A new brightly coloured school has opened on the beachfront in Bridgetown, offering a prototype for climate‑resilient education in regions facing rising seas and increasingly severe tropical storms. The Oceana Innovation Hub uses mass timber to test a new model for rapid, low‑carbon school construction across the Caribbean.
AMMA — the new studio established by Kigali‑based MASS Design Group cofounder Michael Murphy — was commissioned by the nonprofit XQ Institute to design a deployable school system capable of withstanding extreme weather. Delivered with the Barbados Ministry of Education, the project forms part of a national push to rethink school infrastructure as climate pressures intensify.
Sitting on the beach at Carlisle Bay, the hub functions as both a school and a living laboratory. Its modular timber structure draws from the island’s historic chattel houses, lightweight wooden dwellings developed in the 19th century for emancipated workers.
AMMA reinterprets the typology through a contemporary mass‑timber system, using glulam and cross‑laminated timber panels to create a series of pyramidal modules. These units can be assembled, expanded, or relocated at an unusual speed, allowing the building to adapt to changing needs.
Murphy said the design began with the island’s exposure to stronger storms and rising seas. “The pyramidal, or many‑angled, roof design helps in avoiding or mitigating significant wind,” he said.
“This is a building that breathes.”
Louvred openings, deep overhangs and a naturally ventilated interior allow air to move freely through the structure without creating pressure points during extreme weather. A skylight at the apex of each module draws air upward, reinforcing the passive cooling strategy.

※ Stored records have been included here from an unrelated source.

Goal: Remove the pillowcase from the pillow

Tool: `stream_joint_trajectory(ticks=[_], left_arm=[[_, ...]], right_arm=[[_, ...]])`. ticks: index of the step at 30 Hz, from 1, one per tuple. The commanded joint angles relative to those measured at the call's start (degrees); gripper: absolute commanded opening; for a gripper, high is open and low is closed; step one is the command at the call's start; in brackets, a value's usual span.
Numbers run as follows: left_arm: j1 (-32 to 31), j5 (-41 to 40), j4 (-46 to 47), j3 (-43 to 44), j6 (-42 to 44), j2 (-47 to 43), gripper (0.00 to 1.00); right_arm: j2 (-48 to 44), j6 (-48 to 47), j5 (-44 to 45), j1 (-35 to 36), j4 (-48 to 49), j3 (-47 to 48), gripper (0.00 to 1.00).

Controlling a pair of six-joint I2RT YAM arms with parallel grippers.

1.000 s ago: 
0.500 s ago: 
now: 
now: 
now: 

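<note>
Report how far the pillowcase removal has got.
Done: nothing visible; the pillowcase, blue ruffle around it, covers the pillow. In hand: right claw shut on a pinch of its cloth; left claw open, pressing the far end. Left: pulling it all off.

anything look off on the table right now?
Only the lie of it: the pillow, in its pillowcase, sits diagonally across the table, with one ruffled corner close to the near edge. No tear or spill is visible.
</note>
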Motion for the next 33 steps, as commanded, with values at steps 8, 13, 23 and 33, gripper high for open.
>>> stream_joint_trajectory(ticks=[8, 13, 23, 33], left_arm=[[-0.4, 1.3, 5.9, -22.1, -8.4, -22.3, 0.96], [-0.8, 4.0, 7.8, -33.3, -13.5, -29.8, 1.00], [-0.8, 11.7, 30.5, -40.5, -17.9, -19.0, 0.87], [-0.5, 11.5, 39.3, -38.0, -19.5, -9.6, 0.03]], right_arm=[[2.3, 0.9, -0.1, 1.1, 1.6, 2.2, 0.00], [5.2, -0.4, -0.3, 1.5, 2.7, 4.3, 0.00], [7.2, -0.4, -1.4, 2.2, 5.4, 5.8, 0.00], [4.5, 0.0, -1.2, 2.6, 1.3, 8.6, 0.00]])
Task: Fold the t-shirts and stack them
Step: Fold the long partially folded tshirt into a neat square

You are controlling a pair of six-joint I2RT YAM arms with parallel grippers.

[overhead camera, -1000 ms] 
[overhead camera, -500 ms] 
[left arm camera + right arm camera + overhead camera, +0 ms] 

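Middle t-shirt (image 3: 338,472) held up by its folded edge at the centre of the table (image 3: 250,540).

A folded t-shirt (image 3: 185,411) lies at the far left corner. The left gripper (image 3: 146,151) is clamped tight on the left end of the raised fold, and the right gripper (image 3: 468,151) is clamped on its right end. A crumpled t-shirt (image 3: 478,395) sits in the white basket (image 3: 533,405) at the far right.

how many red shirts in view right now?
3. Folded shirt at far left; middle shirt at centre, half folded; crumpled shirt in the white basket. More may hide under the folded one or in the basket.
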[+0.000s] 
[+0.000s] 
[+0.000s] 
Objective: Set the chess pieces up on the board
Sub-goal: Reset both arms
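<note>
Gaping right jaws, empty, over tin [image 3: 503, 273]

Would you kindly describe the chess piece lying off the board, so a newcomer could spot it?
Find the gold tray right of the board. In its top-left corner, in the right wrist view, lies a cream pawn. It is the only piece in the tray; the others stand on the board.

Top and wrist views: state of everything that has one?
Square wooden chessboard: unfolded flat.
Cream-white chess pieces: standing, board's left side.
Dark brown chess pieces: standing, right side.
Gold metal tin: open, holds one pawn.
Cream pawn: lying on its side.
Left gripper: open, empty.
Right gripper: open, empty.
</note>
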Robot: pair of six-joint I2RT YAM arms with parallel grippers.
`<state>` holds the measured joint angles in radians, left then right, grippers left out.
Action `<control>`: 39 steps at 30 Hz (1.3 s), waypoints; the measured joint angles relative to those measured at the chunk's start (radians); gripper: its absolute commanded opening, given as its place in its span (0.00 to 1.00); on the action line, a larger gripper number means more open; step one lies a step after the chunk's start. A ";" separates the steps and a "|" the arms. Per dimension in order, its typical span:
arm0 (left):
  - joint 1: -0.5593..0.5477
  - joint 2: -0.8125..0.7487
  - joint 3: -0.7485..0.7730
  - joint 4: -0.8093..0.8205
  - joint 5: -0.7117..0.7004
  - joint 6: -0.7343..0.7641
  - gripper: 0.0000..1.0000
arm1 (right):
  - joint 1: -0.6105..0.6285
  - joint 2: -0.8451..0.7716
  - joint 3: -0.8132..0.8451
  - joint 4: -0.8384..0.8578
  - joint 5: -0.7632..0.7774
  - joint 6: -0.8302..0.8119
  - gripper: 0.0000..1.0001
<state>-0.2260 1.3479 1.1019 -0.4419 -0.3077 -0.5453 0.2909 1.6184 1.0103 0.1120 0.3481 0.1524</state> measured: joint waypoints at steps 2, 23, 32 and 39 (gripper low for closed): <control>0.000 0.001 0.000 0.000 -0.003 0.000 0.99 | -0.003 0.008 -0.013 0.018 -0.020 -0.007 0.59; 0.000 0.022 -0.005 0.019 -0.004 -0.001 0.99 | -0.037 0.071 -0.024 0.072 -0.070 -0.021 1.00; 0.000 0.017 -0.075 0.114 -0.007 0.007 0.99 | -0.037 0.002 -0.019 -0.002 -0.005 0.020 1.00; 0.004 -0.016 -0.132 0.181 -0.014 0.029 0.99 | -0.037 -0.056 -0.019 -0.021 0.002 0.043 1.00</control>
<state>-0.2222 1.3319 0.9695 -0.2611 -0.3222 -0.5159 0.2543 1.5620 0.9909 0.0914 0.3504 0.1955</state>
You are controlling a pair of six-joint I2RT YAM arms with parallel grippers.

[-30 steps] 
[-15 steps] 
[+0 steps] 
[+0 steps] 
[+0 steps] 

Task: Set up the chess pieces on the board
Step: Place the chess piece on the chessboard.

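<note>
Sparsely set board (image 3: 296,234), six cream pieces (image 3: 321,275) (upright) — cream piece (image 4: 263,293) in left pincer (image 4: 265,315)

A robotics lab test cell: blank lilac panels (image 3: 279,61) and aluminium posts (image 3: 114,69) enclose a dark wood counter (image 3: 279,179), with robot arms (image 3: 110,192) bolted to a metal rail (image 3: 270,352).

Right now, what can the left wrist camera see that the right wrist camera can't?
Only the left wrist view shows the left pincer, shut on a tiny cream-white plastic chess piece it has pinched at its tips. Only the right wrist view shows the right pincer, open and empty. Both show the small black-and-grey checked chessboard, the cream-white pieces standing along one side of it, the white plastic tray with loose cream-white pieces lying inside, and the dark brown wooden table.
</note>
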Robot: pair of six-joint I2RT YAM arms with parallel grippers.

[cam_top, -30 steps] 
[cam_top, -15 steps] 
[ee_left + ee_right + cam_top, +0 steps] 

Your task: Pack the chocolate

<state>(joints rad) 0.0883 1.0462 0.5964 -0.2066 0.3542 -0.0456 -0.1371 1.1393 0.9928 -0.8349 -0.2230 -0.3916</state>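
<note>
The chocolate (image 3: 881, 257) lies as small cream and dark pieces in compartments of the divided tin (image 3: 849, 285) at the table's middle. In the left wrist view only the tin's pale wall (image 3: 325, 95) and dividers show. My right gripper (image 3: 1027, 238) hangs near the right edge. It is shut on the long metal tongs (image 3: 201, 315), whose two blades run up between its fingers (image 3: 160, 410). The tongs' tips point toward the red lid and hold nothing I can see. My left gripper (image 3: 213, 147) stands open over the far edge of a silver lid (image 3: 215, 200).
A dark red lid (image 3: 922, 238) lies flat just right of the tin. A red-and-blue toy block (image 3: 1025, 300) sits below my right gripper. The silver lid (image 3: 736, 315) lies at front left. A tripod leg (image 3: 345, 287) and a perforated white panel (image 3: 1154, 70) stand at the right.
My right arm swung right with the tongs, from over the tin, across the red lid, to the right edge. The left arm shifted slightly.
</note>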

Inside, exposed timber beams frame open, flexible spaces that shift from small group work to large presentations. One classroom opens directly onto the beach, giving students immediate access to the shoreline for marine science and climate‑focused learning.
The building’s structural system is equally unconventional, with cross‑beams meeting mid‑strut to maintain openness. Murphy likened the triangular plan to metabolist architecture, calling it “a really exciting discovery… it allows for a multiplicity of spaces, from paired‑down working groups to large, presentation‑style dialogues.”
The exterior is wrapped in a textured “corduroy” façade, developed with local artists, that echoes the vivid colours of Bridgetown’s historic streetscape. Despite its complexity, the building was completed in just 10 months, driven by the urgency of the climate agenda and its role as a national prototype.
The Oceana Innovation Hub is already hosting youth climate programs, community events and ocean‑based learning. AMMA has been approached to adapt the system for post‑hurricane reconstruction in other parts of the Caribbean.
Murphy, who spent nearly two decades with MASS Design Group, said the project reflects a broader ambition to rethink how architecture engages with supply chains, ownership and financing. “If we’re really talking about how power is reproduced… we have to transform the financial structure,” he said.